Auto updating ROS - yeah or nay?

I suspect his will be somewhat controversial and I hope to get many different “insightful” opinions :slight_smile:

I have seen and dabbled with some the of the auto update scripts that are out there. Some of them do alerting, backups, stable/long-term channel choice, etc… - really well done. My question is, conceptually - would you use this in a production environment?

I am sure this will be a different answer for many as we all use Mikrotik differently. I don’t mange 600 routers - more like 60 in SMB and enterprise environments. I am not a WISP. I use a different product for wireless. I use consistent RB models and scripts. If I managed 600 routers I would approach this very differently with a dedicated people, process, and tool. I am a one man show. When vulnerabilities are exposed and patches pushed, I am left to scramble and figure out an upgrade process. I am trying to avoid that and keep these better up to date. This has forced me to think about my management and support process differently as well, but I digress…

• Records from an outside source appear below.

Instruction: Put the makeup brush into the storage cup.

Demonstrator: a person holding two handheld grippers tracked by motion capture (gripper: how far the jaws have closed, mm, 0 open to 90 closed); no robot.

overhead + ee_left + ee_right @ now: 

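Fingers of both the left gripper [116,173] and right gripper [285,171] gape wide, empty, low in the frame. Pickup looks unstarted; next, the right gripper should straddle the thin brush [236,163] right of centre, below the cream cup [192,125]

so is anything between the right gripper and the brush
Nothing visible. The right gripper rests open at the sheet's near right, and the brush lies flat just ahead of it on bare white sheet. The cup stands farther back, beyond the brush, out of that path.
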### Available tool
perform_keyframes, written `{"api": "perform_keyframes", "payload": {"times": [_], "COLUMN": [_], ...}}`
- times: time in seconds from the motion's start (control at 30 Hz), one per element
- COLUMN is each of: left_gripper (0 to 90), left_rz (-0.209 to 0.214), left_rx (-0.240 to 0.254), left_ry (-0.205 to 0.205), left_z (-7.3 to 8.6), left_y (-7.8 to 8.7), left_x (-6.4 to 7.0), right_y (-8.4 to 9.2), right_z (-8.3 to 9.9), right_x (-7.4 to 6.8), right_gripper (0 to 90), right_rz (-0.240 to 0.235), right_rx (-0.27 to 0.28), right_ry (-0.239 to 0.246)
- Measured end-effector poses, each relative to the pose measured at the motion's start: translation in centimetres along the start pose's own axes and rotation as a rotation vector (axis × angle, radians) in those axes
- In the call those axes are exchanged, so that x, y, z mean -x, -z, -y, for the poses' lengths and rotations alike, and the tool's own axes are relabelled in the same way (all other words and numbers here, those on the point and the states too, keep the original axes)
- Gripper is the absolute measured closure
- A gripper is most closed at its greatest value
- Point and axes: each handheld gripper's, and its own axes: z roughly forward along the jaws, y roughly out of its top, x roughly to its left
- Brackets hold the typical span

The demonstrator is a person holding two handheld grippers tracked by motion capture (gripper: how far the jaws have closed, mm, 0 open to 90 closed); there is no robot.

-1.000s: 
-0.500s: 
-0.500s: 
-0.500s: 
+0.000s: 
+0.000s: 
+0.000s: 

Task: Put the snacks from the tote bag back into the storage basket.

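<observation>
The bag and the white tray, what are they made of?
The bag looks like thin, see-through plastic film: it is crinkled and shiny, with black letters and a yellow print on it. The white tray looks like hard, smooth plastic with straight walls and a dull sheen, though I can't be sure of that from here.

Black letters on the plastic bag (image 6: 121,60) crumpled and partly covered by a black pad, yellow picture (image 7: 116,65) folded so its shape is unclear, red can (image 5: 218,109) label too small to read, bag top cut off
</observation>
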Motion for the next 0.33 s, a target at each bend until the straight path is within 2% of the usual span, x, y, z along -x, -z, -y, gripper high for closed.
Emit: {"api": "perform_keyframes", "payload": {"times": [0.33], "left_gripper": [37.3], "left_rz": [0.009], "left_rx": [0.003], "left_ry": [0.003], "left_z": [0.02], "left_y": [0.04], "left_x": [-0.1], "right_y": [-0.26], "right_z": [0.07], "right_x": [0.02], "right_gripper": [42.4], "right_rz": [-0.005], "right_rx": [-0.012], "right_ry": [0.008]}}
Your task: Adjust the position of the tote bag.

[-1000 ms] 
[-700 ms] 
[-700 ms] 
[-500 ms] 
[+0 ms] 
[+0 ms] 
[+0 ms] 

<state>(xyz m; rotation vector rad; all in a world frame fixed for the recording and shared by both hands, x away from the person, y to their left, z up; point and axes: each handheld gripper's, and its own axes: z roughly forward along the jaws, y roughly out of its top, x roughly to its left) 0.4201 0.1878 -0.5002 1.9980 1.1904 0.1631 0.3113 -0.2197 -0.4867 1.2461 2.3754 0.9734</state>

The bad FUD - I have been doing this long enough to see how updates have broken many things. Scripts, interface lists, and bridge changes immediately come to mind… ugh. I guess the real question is - am I willing to assume the breakage risk to keep these systems better updated? With proper documentation and proper backups - for me, I am leaning toward yes…

Somebody talk me out of this :slight_smile:. What is your opinion on this?

It is good and recommended to keep your Device up to date. But i do not think that this means that we should update to every single new release that comes out unless it Fixes a Security issue or a Bug that was causing problems to our setup… But this is just my opinion…

Thanks Zacharias that makes sense.

My opinion, as you’ve explicitly asked for it, is “yes to automatic update in terms of not logging in manually to every single device in my network, but no to each device blindly upgrading to the newest LTS release as soon as it appears on Mikrotik web”.

Whoever manages a large installed base is forced to use a limited number of unified configurations (except maybe autists who can remember dates of all the Sundays since the Gregorian calendar has been introduced, I do know such people), so it should be reasonably safe to test each new release on each model you use in your managed base, using all the variants of unified configuration for that model, and only after all of them survive the upgrade without issues, publish that release for that model on your own upgrade server so that the clients’ devices could fetch it from there and use it.

But I personally also handle much less than 100 Tik devices, almost each of them serving a completely different purpose, so no unified configurations in my case, just same approach to the same particular task on all.

Since you explicitly asked me to donate my 5 cents … I’ve nothing to add to @sindy’s endless wisdom.

Agree 100% with Sindy.
There has been several times over the last year that an update has broken some on the router or change some that did make some stop.
One thing I remember was change in some Wifi settings where user has set some that was not default. The upgrade did change some parameters so that Wifi stopped working.

So an automatically system where you can control when to do the upgrade after you have tested the image on your product should be a good solution.
Not just; new version? upgrade.

Wow can I get a refund :slight_smile: You can pile on.

I don’t disagree with anything you have said. Thank you. I wish there was an easier way to manage updates.